3.3. Portée de l'examen des motifs d'opposition

Dans l'avis G 10/91 (JO 1993, 420 ; cf. également G 9/91, JO 1993, 408), la Grande Chambre de recours a souligné qu'une division d'opposition ou une chambre de recours n'est pas tenue d'examiner l'ensemble des motifs d'opposition énumérés à l'art. 100 CBE, qui vont au-delà des motifs invoqués dans la déclaration visée à la règle 55c) CBE 1973 (règle 76(2)c) CBE), mais peut exceptionnellement le faire. Dans une procédure d'opposition, la division d'opposition peut, en application de l'art. 114(1) CBE, soulever un motif d'opposition qui ne soit pas couvert par la déclaration concernant l'opposition, ou examiner un motif invoqué par l'opposant (ou mentionné par un tiers en vertu de l'art. 115 CBE) après l'expiration du délai prévu à l'article 99(1) CBE dans des affaires où, de prime abord, il existe de solides raisons de croire que ce motif est pertinent et qu'il s'opposerait en totalité ou en partie au maintien du brevet européen.
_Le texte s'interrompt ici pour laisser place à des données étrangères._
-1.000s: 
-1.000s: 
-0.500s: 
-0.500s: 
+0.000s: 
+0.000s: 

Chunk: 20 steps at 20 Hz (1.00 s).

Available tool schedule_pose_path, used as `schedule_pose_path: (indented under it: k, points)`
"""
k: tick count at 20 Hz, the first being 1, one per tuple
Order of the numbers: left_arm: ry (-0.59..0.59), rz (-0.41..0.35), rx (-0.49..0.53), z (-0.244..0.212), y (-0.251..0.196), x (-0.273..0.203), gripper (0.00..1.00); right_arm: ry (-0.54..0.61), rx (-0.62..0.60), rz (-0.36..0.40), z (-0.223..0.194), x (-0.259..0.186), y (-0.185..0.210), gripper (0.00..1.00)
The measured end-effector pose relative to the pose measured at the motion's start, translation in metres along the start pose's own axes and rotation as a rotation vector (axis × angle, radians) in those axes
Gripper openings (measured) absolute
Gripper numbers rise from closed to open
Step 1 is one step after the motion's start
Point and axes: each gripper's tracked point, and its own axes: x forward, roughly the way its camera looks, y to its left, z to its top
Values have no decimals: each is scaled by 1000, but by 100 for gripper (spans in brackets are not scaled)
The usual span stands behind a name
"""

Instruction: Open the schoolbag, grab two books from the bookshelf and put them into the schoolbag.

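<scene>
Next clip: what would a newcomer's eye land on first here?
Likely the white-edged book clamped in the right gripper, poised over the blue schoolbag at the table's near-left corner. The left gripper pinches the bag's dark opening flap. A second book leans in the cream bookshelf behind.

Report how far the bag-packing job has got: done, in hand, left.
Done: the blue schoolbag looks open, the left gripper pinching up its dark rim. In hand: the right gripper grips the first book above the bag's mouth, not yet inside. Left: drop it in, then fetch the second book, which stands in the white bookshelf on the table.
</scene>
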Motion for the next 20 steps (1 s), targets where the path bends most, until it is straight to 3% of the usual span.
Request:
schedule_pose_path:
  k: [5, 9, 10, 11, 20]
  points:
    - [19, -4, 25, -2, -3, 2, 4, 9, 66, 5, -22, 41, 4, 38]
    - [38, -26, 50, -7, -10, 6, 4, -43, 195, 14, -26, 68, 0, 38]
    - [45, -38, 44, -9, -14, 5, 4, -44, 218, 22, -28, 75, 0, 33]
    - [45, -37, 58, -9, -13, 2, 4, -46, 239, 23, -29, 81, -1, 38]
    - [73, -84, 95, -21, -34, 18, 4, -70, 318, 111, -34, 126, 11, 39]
Cependant, une application plus restrictive de l'art. 114(1) CBE est généralement justifiée dans le cadre de la procédure de recours faisant suite à une opposition. Un nouveau motif d'opposition ne devrait être invoqué par la chambre de recours ou admis dans la procédure que si la chambre le considère comme étant de prime abord éminemment pertinent et que si le titulaire accepte son introduction (G 10/91). Pour de plus amples informations, voir le chapitre V.A.3.2.1 h) "Nouveau motif d'opposition au stade de la procédure de recours".

Le texte de l'art. 101(1) CBE ("au moins un motif d'opposition") précise désormais que la division d'opposition n'est pas tenue d'examiner l'ensemble des motifs d'opposition. Voir également le chapitre IV.C.3.4. "Nouveaux motifs d'opposition".
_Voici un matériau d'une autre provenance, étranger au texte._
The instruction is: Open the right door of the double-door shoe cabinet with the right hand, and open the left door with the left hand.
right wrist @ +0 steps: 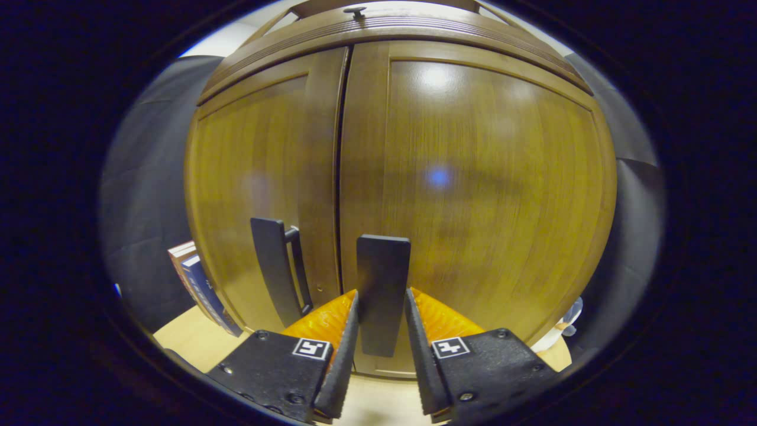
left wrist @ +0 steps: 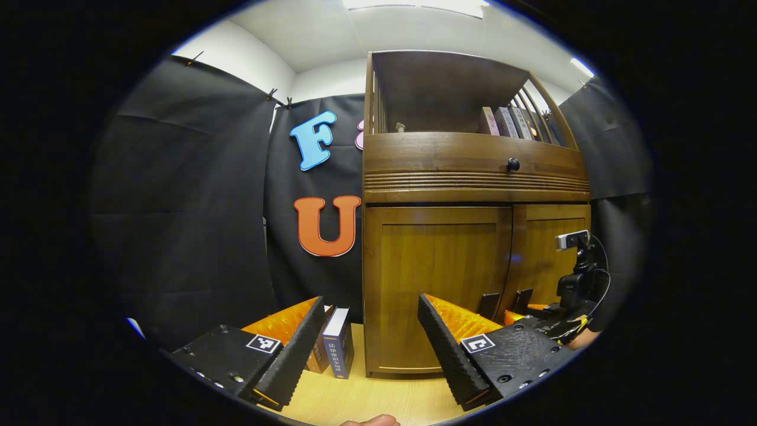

A la suite de l'avis G 10/91, la chambre a décidé dans l'affaire T 274/95 (JO 1997, 99), que, si un motif d'opposition est étayé par des faits et justifications dans l'acte d'opposition mais n'est par la suite pas maintenu dans la procédure d'opposition (l'opposant avait en l'occurrence fait une déclaration en ce sens au cours de la procédure orale), la division d'opposition n'est nullement tenue d'examiner plus avant ce motif ni de l'évoquer dans sa décision, à moins qu'il ne soit suffisamment pertinent pour être susceptible de faire obstacle au maintien du brevet.

Dans l'affaire T 223/95, le requérant avait allégué que la division d'opposition devait d'office prendre des mesures en vue d'établir le niveau de connaissances de l'homme du métier. La chambre a fait observer qu'une telle approche d'investigation ne serait pas conforme à la nature de la procédure d'opposition selon la CBE, qui fait suite à la procédure de délivrance du brevet. En principe, la procédure d'opposition doit être considérée comme une procédure contentieuse entre des parties défendant normalement des intérêts opposés et auxquelles il faut accorder un traitement équitable. De l'avis de la chambre, il est irréaliste de penser que la division d'opposition pourrait chercher, rassembler et sélectionner des moyens de preuves d'une manière tout à fait impartiale, et c'est précisément là où réside l'une des différences essentielles entre les fonctions des divisions d'examen et des divisions d'opposition. Il appartient à l'opposant lui-même de produire auprès de la division d'opposition les faits et justifications à l'appui des motifs sur lesquels se base son opposition.